Il punto, oggi, è capire come si sia arrivati a questo risultato. Non nel lungo periodo, questo lo sappiamo: la Gelmini compie l'opera di distruzione avviata dai suoi predecessori, Berlinguer, Zecchino e Moratti in primis. No: la questione è come mai il ddl ha superato lo scoglio delle commissioni ed è arrivato indenne al voto della camera, mentre il governo, paralizzato, sprofonda tra discariche e festini selvaggi. Fino al crack del Popolo della libertà la domanda non si sarebbe nemmeno posta. Ma il giocattolo si è rotto e da mesi il governo traballa su ogni provvedimento, tant'è che la camera ha dovuto chiudere i battenti sino al 14 dicembre. Anche sull'università il governo è andato sotto su qualche emendamento, al punto di riaccendere le speranze degli studenti e di quella parte del corpo docente che, una volta tanto, è uscita dal suo tradizionale - e complice - torpore. Però il disegno di legge ce l'ha fatta. Come mai? Che cosa l'ha protetto in tutti questi mesi nel disastro generale della maggioranza e ancora in questi giorni, mentre la rivolta infuriava? Quale forza gli ha permesso di arrivare in fondo, in un parlamento blindato come un bunker?

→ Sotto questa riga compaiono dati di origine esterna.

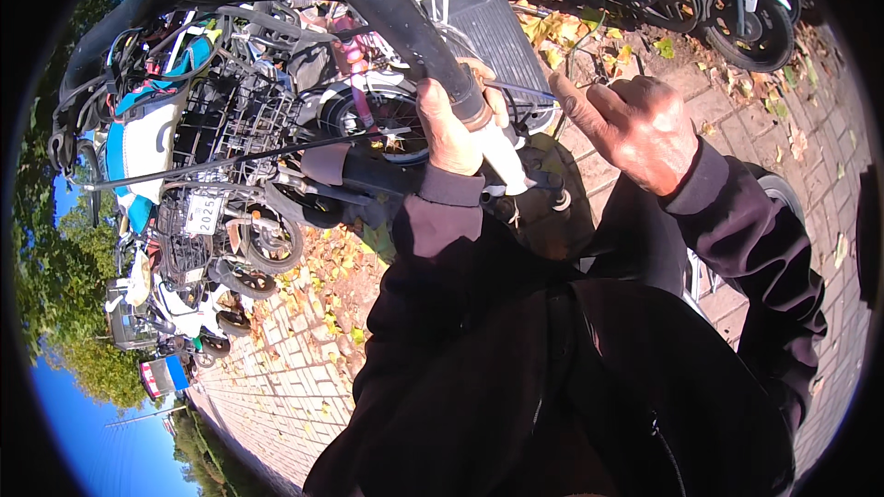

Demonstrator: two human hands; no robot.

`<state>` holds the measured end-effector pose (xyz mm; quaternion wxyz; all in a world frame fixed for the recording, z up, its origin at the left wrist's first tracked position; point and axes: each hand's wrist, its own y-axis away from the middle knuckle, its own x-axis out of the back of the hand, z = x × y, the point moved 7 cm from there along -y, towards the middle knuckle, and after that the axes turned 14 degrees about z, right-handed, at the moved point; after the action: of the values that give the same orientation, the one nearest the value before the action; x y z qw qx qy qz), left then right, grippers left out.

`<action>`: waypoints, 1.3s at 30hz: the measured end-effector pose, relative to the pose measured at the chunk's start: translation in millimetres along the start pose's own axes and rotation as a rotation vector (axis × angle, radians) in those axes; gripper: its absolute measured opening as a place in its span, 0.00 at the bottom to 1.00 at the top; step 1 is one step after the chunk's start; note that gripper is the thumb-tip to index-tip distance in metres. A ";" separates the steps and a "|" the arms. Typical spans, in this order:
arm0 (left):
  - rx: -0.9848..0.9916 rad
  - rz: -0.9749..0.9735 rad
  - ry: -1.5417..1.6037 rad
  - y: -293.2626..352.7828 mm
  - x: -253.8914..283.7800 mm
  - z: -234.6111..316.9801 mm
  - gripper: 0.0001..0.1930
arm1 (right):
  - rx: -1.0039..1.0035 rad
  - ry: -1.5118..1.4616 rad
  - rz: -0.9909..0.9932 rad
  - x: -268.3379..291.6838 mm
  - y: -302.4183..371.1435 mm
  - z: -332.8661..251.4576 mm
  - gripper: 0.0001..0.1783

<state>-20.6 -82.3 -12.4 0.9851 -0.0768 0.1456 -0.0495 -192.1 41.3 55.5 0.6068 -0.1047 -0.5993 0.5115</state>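
Observation:
My left hand [449, 133] is wrapped round the lower end of a thick black bicycle tube [414, 32], its fingertips showing on the far side. A brown ring [476, 117] sits at the tube's end, just above a white frame tube [502, 161]. To the right, my right hand [645, 129] is closed, with the index finger pointing toward the left hand. A thin blue-grey rod or cable [525, 89] runs from beside the black tube to those fingertips. The right thumb is hidden, so the exact grip does not show.
Parked bicycles with a black wire basket [216, 124] crowd the left. A grey ribbed panel [493, 23] lies beyond my hands. Wheels, one a scooter wheel [755, 32], stand at the far right. Dry leaves [562, 32] lie over brick paving [737, 115].

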 end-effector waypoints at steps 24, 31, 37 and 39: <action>0.035 -0.045 0.092 1.7 -5.3 0.7 0.52 | -0.284 -0.018 -0.033 11.3 -20.0 6.2 0.14; 0.026 -0.248 0.197 3.1 -15.9 11.8 0.51 | -0.389 0.000 -0.069 11.0 -5.0 14.5 0.13; 0.018 -0.216 -0.105 5.0 -15.8 30.8 0.21 | -0.708 -0.194 -0.047 13.5 36.2 31.6 0.12; 0.069 -0.175 -0.137 6.7 -13.2 34.4 0.14 | -0.773 -0.222 -0.091 9.8 49.7 31.0 0.13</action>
<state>-22.5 -69.4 22.6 0.9867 -0.0582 0.0691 -0.1351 -244.9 56.1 32.8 0.4762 -0.2427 -0.8136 0.2291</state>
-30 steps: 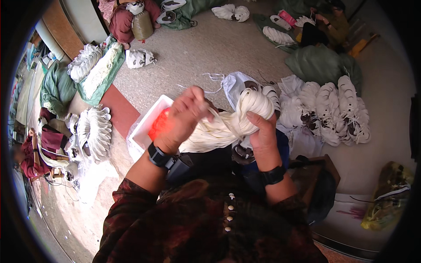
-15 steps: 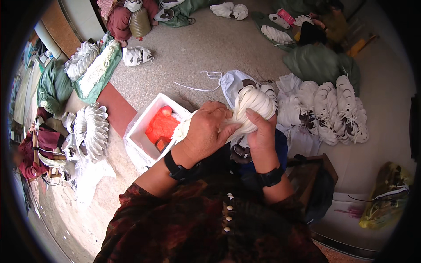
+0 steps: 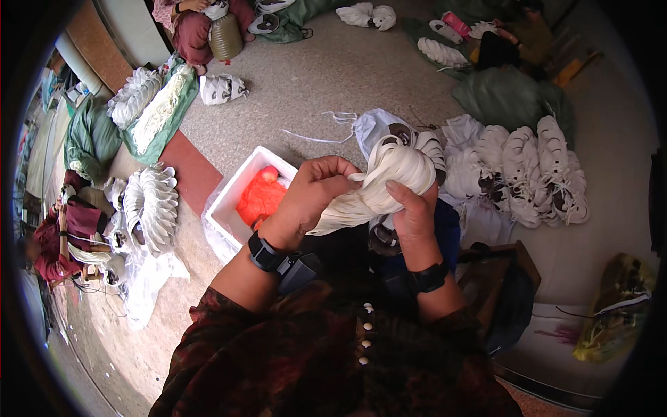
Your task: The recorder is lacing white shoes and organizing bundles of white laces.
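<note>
A thick looped hank of cream-white strips (image 3: 397,172) is held up in front of me, its loose tail hanging down to the left. My right hand (image 3: 417,214) is closed round the rounded end, with the thumb pressed on top. At the hank's left side, my left hand (image 3: 309,189) pinches at its strands, fingers drawn together; the fingertips are partly hidden. Below the left forearm and beyond it stands a white foam box (image 3: 224,199) with bright orange-red material (image 3: 260,197) inside. Just behind the hank lies a white bag (image 3: 373,131) with a drawstring.
Rows of white strappy bundles (image 3: 517,177) lie to the right, beside a green sack (image 3: 511,103). More white bundles (image 3: 151,205) are at the left. Other people (image 3: 191,35) sit around the floor. A brown box (image 3: 517,267) and a yellow bag (image 3: 611,313) stand at the lower right.
My left hand has shifted left and up from the middle of the hank and now pinches at its edge. The hank's tail hangs lower and spreads out. The right hand keeps its hold.
</note>
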Demonstrator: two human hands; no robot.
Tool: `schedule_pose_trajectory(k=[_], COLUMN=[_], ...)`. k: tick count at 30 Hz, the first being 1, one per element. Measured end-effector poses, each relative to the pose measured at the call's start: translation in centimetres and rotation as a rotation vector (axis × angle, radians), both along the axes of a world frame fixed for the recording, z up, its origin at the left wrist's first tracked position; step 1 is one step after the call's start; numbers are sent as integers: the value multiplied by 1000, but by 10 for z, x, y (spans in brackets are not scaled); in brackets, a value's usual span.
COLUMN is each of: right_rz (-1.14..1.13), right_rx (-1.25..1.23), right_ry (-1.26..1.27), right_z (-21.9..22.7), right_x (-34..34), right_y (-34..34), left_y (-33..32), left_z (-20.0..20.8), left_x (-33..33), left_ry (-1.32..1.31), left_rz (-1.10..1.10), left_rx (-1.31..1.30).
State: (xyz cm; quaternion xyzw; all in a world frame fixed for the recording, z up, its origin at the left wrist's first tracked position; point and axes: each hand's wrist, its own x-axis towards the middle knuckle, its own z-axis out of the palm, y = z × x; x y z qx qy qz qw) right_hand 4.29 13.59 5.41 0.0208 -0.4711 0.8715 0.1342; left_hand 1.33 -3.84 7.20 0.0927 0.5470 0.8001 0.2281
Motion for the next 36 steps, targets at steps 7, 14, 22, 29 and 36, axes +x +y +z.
schedule_pose_trajectory(k=[7,14,22,29,36], right_rz=[26,-144,-150,292,280], right_rx=[-5,429,1198,463,805], right_ry=[2,39,333,83,72], right_z=[0,14,-7,-17,-24], right_x=[2,7,9,14,8], right_y=[-1,-24,-35,-19,-13], left_y=[-26,-12,9,-10,-23], left_z=[-8,7,-13,-22,-42], left_x=[-24,-2,22,11,0], left_ry=[50,718,544,275,-61], left_rz=[76,228,48,11,-27], left_rx=[48,-418,-428,-164,231])
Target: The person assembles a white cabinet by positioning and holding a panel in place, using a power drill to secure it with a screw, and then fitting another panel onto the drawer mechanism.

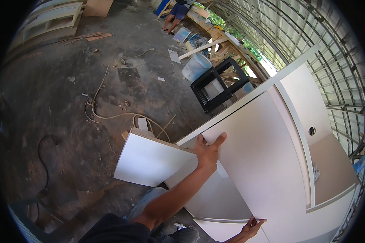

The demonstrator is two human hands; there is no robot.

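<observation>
A large white cabinet panel (259, 141) lies against the front of a white cabinet (298, 109). My left hand (209, 150) is closed over the panel's upper left corner, its thumb on the face and its fingertips at the edge. Lower down, my right hand (249, 231) pinches the panel's lower edge near its corner, with part of the hand cut off by the picture's border. Between my hands, an open compartment (219, 196) shows its pale inside. A white door (146, 158) swings out from the cabinet's left end, close to my left forearm.
A black metal frame (219, 85) and a whitish bucket (197, 67) stand beyond the cabinet, beside a wooden workbench (247, 56). Hoses and cords (109, 116) trail over the stained floor. Another person's legs (174, 22) show at the far end.
</observation>
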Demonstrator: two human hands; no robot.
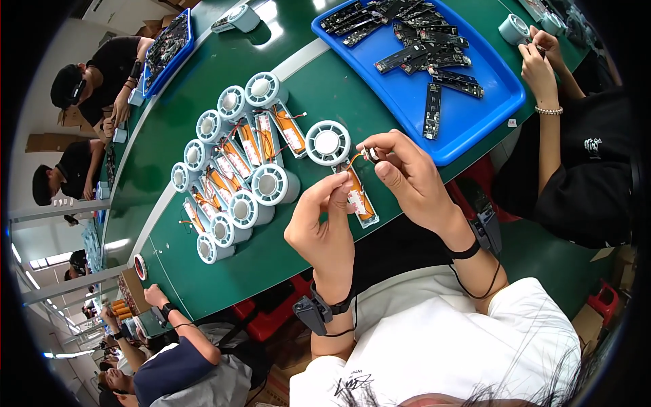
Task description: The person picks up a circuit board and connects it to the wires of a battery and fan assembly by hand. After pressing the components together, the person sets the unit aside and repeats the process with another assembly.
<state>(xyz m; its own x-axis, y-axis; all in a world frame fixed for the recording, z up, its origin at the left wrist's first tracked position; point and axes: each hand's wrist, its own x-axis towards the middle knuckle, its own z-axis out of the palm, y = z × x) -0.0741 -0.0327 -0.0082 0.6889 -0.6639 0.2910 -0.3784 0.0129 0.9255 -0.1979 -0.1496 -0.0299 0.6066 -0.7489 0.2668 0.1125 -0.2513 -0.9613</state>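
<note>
A light-blue handheld fan lies on the green table in front of me, its handle casing open with an orange battery inside. My right hand pinches a small dark circuit board between thumb and fingers, just right of the fan head. An orange wire runs from the board toward the handle. My left hand is closed, fingertips pinched over the top of the handle beside the wires; what lies between them is too small to make out.
Several similar open fans stand grouped on the left of the green table. A blue tray of dark circuit boards is at the far right. A co-worker's hands work beyond it; other people sit along the left.
</note>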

L'unica risposta onesta - almeno evitiamo ipocrisie - è che questa è una «riforma» bipartisan. E che a sponsorizzarla c'è anche il presidente della Repubblica. Il segretario del Partito democratico è salito fin sul tetto di Architettura. Ha lamentato la carenza di fondi per l'università. Ha detto che il governo ha sbagliato a incaponirsi e, finalmente, ha votato contro martedì alla camera. Ma questo dissenso, vero o simulato, non sposta di una virgola il fatto che nel merito la «riforma» realizza un progetto in gran parte concepito dagli "esperti" del Pd. Che vede di buon occhio l'ingresso dei privati e la precarizzazione dei ricercatori. Che cavalca la retorica «modernizzatrice» della meritocrazia. E che considera un inservibile vecchiume l'idea costituzionale di una università pubblica al servizio del «progresso intellettuale di massa», come dimostra la brillante formula della «concorrenza tra gli atenei», quasi si trattasse di supermercati o di compagnie di assicurazione. Ciò che la Gelmini dice sull'egualitarismo del '68 sono in tanti a pensarlo anche tra i suoi sedicenti oppositori. Che costoro non abbiano nemmeno il coraggio di ammetterlo pubblicamente ha molto a che fare col disastro di questo Paese.